The SKU (marketing product) should be defined such that it makes use of the product multiplier in order to provide enough entitlements to cover the total capacity of all nodes in TB. Each entitlement will equate to 1TB of coverage and marketing products will use the multiplier such that “sub_quantity_purchased x multiplier” will yield pool quantity (total capacity in TB).
Consider the following SKU definition (note that multiplier is NOT a product attribute) and a customer who bought 1 subscription.
multiplier: 512
stacking_id: product_stack_id
mutli-entitlement: yes
storage_band: 1
pool_quantity = sub_qty_bought * multiplier
= 1 * 512
= 512
The resulting pool will have a quantity of 512, which can cover 512TB of storage (across multiple nodes/systems).

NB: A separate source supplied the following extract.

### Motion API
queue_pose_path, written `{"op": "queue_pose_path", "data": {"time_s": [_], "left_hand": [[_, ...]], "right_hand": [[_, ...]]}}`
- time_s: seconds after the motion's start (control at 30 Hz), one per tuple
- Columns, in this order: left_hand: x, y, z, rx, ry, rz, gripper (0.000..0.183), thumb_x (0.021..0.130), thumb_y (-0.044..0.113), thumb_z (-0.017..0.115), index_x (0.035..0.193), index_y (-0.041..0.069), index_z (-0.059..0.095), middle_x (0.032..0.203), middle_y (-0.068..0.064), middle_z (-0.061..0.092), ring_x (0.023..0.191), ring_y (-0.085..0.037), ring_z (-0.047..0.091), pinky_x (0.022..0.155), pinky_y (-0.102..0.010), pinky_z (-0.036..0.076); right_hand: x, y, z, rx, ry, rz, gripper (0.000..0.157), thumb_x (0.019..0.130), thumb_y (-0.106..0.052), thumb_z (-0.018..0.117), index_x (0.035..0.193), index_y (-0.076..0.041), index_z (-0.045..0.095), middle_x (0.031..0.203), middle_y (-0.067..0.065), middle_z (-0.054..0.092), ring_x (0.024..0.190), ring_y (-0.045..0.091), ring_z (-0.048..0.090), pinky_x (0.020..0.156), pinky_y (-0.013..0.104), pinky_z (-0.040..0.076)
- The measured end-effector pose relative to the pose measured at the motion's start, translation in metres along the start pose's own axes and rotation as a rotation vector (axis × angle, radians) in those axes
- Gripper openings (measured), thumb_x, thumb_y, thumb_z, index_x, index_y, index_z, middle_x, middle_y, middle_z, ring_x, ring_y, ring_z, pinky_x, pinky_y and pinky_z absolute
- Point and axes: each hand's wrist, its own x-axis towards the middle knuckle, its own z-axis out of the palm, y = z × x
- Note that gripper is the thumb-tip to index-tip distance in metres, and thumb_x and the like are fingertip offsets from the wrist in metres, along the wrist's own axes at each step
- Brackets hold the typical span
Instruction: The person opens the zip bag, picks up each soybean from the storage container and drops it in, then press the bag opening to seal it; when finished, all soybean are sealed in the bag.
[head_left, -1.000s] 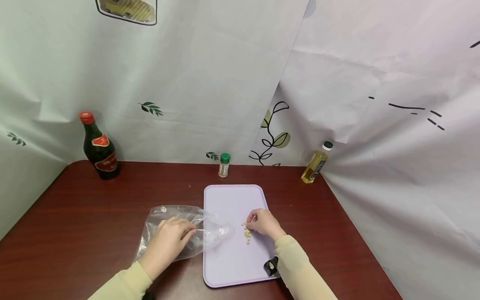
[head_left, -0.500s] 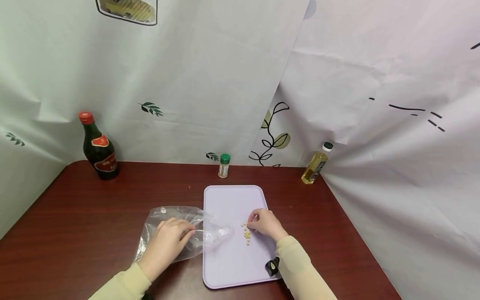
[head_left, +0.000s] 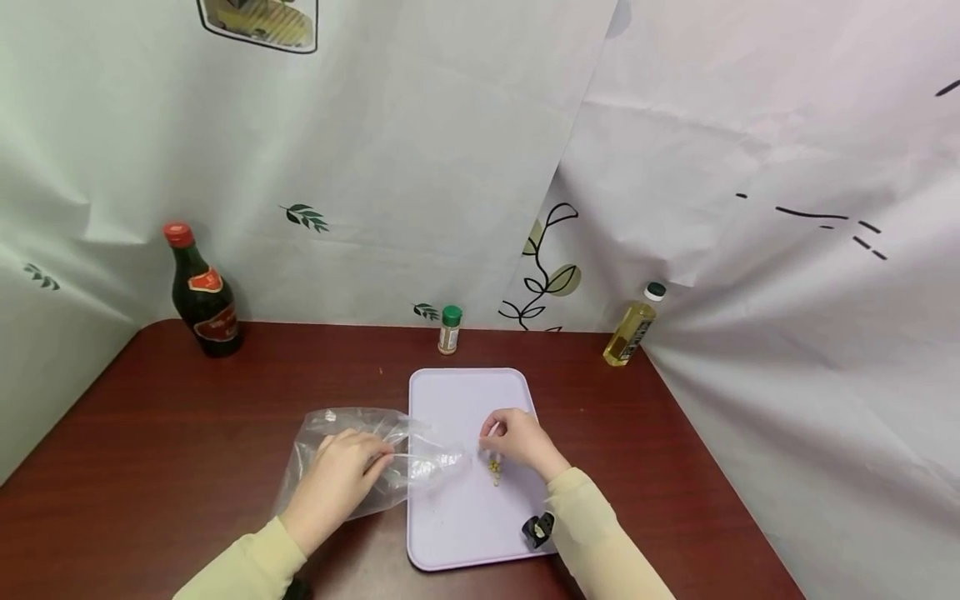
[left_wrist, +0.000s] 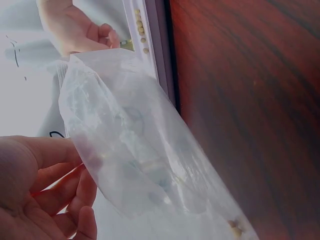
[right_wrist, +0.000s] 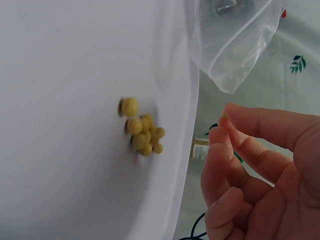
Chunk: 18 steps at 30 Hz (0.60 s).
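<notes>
My left hand (head_left: 341, 483) pinches the edge of a clear plastic zip bag (left_wrist: 135, 135) near its mouth. The bag lies partly over the table, its mouth reaching above the lavender tray (head_left: 461, 537). A few beans (left_wrist: 235, 229) show inside its lower end in the left wrist view. My right hand (head_left: 517, 437) is above the tray, to the right of the bag mouth. Between its thumb and index fingertips a small yellow soybean (right_wrist: 223, 114) just shows. Several round soybeans (right_wrist: 142, 135) sit in a loose cluster on the tray below that hand.
At the back of the dark red table (head_left: 315, 354) stand a dark bottle with a red cap (head_left: 206, 300), a green-capped shaker (head_left: 448, 331) and a yellow oil bottle (head_left: 632, 329). A black device (head_left: 537, 529) is at my right wrist, over the tray.
My right hand has lifted from the soybeans and shifted left toward the bag mouth. The left hand keeps its hold on the bag almost unmoved.
</notes>
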Motion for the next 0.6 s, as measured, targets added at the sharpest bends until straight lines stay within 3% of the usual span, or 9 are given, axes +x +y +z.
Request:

NOTE: The “storage_band” attribute enables storage counting. It is important to note that this is NOT an on/off switch. To the rules framework, this is the value of a single entitlement (or how the entitlement will be evaluated for coverage) and it will be used to determine coverage of a consumer. For CEPH, this will equate to 1TB per entitlement. Thus the user must “stack” on enough 1 TB entitlements to cover the storage capacity on the system assigned to Ceph.
The rules will calculate a system’s coverage based on a band.storage.usage fact and will compare this to entitlement_quantity * storage_band. Because stacking will be configured, coverage will be calculated based on the sum of the above calculation for all entitlements in the stack.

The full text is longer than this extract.